Exercise instructions => Skip all pictures. Write out the data below from its first line through the line that contains "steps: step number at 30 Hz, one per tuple".

Raw data Start Marker

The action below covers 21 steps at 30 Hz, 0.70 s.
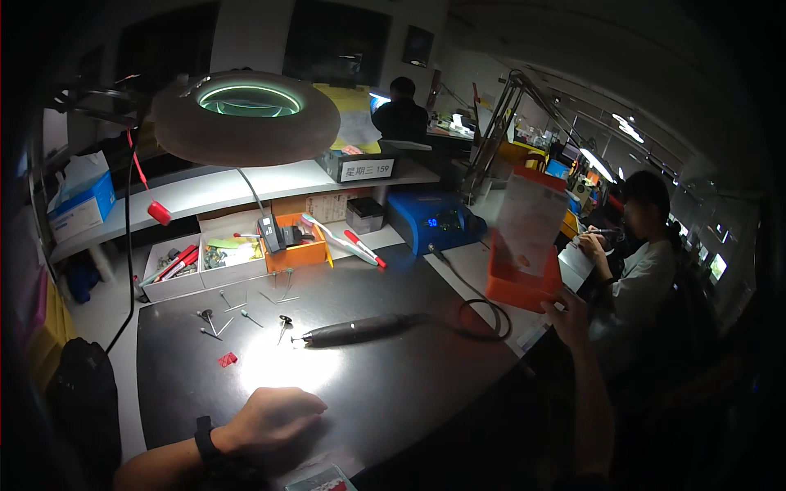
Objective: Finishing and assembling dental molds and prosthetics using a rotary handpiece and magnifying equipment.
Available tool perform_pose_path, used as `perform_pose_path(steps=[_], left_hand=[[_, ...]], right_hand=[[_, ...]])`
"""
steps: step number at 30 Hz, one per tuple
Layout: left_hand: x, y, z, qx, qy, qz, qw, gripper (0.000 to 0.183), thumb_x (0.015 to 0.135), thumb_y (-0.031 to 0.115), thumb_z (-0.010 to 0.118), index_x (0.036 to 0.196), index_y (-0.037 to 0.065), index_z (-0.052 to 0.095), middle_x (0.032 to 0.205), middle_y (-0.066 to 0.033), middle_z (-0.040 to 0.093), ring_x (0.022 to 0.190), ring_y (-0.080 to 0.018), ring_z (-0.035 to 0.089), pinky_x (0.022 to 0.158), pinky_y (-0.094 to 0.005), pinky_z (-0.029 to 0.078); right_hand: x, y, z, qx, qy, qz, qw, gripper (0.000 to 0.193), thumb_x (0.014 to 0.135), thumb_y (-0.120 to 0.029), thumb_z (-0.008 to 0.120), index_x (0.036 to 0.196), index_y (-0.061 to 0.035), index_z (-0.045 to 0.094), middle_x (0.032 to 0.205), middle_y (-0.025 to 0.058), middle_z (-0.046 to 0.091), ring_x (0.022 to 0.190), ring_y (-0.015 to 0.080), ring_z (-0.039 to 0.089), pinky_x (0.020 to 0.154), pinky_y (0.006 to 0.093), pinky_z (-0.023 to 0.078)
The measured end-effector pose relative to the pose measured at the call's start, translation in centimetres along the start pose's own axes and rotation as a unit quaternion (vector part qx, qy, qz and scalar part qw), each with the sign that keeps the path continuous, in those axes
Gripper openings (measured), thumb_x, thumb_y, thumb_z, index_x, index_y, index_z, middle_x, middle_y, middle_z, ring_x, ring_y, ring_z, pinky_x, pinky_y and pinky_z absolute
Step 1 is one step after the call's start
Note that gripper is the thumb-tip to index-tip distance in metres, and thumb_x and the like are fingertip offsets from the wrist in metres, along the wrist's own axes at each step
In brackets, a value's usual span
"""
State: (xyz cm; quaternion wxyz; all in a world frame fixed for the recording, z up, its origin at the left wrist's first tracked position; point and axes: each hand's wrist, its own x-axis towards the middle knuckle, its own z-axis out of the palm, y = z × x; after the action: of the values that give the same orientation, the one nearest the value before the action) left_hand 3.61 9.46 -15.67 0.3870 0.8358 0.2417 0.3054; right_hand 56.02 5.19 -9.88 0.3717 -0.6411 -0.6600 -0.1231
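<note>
On the dark work mat (393, 385) near the person, the left hand (274, 417) lies palm down with its fingers curled loosely under, holding nothing; a black wristband sits on that wrist. Far to the right, the right hand (566, 317) reaches out to the orange bin (520, 286) at the bench edge, fingers touching its near right corner; whether they clasp the bin or only rest against it cannot be told. A clear plastic bag (530, 217) stands upright in that bin.

Between the 2 hands, toward the middle of the mat, a black rotary handpiece (360, 329) lies on its side, tip pointing left, its cord looping off to the right toward the blue control box (434, 221) at the far side. Just left of the tip, several small burs (246, 315) lie scattered on the mat, and a small red piece (227, 358) lies nearer, apart from them.

Farther back stand white trays (205, 258) of small parts and an orange box (299, 250), with red-and-white pens (352, 245) just right of it. A round magnifier lamp (246, 114) hangs over the far left. At the far right another person (647, 254) sits working at the neighbouring bench.
</note>
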Motion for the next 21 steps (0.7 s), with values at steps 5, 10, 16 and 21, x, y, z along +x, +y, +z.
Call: perform_pose_path(steps=[5, 10, 16, 21], left_hand=[[0.7, 0.1, 0.3, 0.008, -0.005, 0.001, 1.0, 0.016, 0.08, 0.005, 0.066, 0.095, 0.004, 0.068, 0.087, -0.0128, 0.067, 0.079, -0.0278, 0.066, 0.071, -0.0335, 0.052], [0.8, -0.1, 0.0, 0.044, -0.02, 0.009, 0.999, 0.017, 0.079, 0.004, 0.07, 0.095, 0.004, 0.068, 0.087, -0.0108, 0.069, 0.079, -0.0239, 0.068, 0.07, -0.0302, 0.053], [0.2, 0.5, -0.2, 0.062, 0.004, 0.0, 0.998, 0.016, 0.079, 0.004, 0.07, 0.095, 0.003, 0.068, 0.086, -0.0108, 0.069, 0.078, -0.0232, 0.068, 0.069, -0.0309, 0.053], [0.5, -0.1, 0.0, 0.013, -0.021, 0.001, 1.0, 0.016, 0.081, 0.005, 0.069, 0.097, 0.003, 0.067, 0.087, -0.0105, 0.069, 0.079, -0.0236, 0.067, 0.069, -0.0312, 0.053]], right_hand=[[-3.6, 7.9, 0.3, -0.022, 0.018, 0.118, 0.993, 0.019, 0.076, -0.007, 0.069, 0.093, -0.0009, 0.063, 0.085, 0.0123, 0.065, 0.08, 0.0196, 0.066, 0.071, 0.031, 0.051], [-4.9, 4.6, -0.4, 0.029, -0.028, 0.16, 0.986, 0.034, 0.077, -0.008, 0.071, 0.11, -0.0047, 0.062, 0.087, 0.0086, 0.065, 0.078, 0.0149, 0.063, 0.071, 0.0295, 0.05], [-3.3, -1.9, 3.1, 0.121, -0.095, 0.093, 0.984, 0.028, 0.081, -0.013, 0.069, 0.103, 0.0011, 0.06, 0.09, 0.0129, 0.064, 0.081, 0.0217, 0.065, 0.069, 0.0344, 0.053], [-2.8, -3.1, 3.3, 0.094, -0.172, 0.129, 0.972, 0.031, 0.076, -0.014, 0.074, 0.099, 0.0003, 0.059, 0.101, 0.0161, 0.061, 0.086, 0.0308, 0.064, 0.077, 0.0384, 0.052]])
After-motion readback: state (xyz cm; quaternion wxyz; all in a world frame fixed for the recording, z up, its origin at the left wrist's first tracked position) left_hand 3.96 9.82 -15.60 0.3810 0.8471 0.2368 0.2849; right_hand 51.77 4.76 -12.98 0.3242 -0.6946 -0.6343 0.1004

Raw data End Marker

Written answer =>
The action below covers 21 steps at 30 Hz, 0.70 s.
Objective: Finishing and assembling dental molds and prosthetics using a rotary handpiece and magnifying equipment.
Available tool perform_pose_path, used as `perform_pose_path(steps=[_], left_hand=[[_, ...]], right_hand=[[_, ...]])`
"""
steps: step number at 30 Hz, one per tuple

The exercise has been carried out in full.